С отцом Евгения, Петром Николаевичем, занимавшим пост директора крупного ленинградского предприятия оборонного назначения, я, к сожалению, не успела познакомиться. В декабре 1950 года он скоропостижно скончался от инсульта. Как раз в тот момент, когда был уже намечен к переводу в Москву, на ответственный пост в Министерстве тяжелой промышленности. Почти все уже было оформлено и утверждено, но тут, на грех, судьба подставила подножку. Кто мог предположить? Именно в силу своих обширных знакомств и дружеских связей Петр Николаевич чуть не загремел вслед за прочими разоблаченными и обезвреженными по “ленинградскому делу”. Но ему повезло – всей семье повезло: внезапный инсульт спас его от суда и расправы, позволил умереть честным коммунистом, а вдове и сыну (да отчасти и Вале) избежать печальной участи членов семьи врага народа. Правда, одну комнату у них все-таки отобрали – первую от входной двери. Вселили в нее рабоче-крестьянское семейство Харитоновых (муж, жена и двое мальчиков). Директорский письменный стол пришлось перетащить в комнату Евгения. Роскошная отдельная четырехкомнатная квартира превратилась в жалкую коммуналку. Ну, допустим, не окончательно жалкую, всего с одними соседями, но все-таки коммуналку. К тому времени, когда в ней возникла я, соседские мальчики уже подросли, один заканчивал школу, другой учился в техникуме.
Мама Ксения Константиновна занимала ббольшую из оставшихся комнат, Евгений (позднее вместе со мной и Дениской) – шестнадцатиметровую оранжевую, а Валя располагалась в семиметровке при кухне.

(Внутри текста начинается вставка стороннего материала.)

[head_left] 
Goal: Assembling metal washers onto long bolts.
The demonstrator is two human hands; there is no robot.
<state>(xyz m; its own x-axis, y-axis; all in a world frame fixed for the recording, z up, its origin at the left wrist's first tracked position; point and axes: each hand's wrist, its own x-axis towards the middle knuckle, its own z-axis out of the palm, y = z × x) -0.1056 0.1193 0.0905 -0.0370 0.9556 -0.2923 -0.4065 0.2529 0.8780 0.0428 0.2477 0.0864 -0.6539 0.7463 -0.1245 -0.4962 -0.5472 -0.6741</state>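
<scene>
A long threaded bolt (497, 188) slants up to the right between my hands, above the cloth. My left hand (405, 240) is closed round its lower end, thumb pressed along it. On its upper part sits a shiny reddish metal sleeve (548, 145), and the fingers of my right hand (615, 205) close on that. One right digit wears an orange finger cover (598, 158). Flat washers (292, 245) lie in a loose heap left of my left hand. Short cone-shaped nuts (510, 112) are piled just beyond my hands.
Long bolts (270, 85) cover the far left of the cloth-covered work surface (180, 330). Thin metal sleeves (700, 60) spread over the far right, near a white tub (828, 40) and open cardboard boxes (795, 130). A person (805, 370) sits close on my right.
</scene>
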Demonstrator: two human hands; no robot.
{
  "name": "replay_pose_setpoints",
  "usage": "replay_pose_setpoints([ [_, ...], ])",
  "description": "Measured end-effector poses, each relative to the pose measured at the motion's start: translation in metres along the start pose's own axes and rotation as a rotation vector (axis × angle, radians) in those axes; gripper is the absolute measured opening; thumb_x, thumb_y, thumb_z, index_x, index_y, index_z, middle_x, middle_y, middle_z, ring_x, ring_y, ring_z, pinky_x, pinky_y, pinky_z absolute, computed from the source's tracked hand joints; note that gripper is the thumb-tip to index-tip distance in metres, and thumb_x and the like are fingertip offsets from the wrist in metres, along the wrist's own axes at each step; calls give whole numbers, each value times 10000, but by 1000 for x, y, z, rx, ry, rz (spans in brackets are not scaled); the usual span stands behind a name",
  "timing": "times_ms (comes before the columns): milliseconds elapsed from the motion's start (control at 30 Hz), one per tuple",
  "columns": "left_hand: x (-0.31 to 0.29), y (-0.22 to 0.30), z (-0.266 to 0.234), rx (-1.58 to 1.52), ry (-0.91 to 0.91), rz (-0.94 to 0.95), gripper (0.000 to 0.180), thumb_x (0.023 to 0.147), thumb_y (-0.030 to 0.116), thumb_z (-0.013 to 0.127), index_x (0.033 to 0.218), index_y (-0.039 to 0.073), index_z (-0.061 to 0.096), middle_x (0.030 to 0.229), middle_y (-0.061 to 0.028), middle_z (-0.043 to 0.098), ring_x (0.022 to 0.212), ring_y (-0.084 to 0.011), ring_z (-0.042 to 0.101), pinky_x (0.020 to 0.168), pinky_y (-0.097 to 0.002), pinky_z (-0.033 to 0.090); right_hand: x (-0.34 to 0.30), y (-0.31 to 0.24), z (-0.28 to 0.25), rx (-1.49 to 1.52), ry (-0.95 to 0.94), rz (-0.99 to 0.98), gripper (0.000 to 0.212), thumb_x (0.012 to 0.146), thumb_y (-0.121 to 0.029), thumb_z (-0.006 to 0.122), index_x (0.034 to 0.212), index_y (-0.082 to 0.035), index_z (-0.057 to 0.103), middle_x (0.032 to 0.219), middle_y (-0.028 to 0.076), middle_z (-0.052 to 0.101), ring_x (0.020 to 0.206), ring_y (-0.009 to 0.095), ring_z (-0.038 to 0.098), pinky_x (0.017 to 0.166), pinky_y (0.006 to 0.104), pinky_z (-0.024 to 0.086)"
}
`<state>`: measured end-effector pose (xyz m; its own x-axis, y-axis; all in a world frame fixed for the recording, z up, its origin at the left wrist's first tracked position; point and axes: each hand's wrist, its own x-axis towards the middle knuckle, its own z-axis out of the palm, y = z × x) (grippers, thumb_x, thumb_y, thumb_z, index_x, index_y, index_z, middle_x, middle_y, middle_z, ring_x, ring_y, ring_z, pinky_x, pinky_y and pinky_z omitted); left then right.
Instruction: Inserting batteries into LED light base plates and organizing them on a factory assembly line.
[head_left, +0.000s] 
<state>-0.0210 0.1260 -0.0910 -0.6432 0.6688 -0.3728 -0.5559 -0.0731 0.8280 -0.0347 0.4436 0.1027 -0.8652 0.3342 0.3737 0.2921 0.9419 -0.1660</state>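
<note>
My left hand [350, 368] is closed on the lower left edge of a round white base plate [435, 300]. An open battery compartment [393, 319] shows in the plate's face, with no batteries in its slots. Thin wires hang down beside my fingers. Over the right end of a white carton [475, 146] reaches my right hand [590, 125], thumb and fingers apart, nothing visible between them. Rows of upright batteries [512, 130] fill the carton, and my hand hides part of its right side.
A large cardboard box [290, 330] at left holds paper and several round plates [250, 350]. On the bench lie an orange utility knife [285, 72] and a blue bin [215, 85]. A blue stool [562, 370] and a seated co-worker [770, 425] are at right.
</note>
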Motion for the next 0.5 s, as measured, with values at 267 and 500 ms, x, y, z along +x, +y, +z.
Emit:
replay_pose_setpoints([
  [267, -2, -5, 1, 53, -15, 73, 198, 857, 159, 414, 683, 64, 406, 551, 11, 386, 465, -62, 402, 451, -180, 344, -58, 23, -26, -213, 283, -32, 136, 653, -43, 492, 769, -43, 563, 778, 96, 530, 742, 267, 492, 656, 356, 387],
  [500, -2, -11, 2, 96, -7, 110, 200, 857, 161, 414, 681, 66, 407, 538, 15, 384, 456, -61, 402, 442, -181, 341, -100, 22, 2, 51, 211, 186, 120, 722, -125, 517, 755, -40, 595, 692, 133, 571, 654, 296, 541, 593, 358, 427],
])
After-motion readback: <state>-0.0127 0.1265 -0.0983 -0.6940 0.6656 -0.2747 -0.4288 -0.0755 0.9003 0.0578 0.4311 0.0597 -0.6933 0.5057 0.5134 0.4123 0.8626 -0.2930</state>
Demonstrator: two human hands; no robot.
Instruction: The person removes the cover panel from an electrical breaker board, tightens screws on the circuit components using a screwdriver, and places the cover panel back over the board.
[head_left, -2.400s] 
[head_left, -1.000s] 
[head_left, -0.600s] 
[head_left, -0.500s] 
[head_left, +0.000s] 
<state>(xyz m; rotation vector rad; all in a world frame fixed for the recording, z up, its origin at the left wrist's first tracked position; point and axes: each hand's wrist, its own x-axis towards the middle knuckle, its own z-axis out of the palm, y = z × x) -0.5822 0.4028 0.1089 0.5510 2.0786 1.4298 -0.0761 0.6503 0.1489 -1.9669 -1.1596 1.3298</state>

Для Вали и такая скромненькая комнатка была великой роскошью. Двадцать шесть лет назад, после рождения Евгения, Ксения Константиновна великодушно выписала младшую незамужнюю сестру из Курска – не отдавать же ребенка в чужие руки. Выходив и вырастив “своего Женечку”, Валя с тем же восторгом и безграничной преданностью принялась нянчить и нашего Дениску. Я могла учиться, работать, ходить с мужем в гости, в кино и театры, посещать художественные выставки и концерты – Валя не роптала. “Идите, дорогие, конечно идите!” Тонны любви, не израсходованной на собственных детей, изливались теперь на внучатого племянника.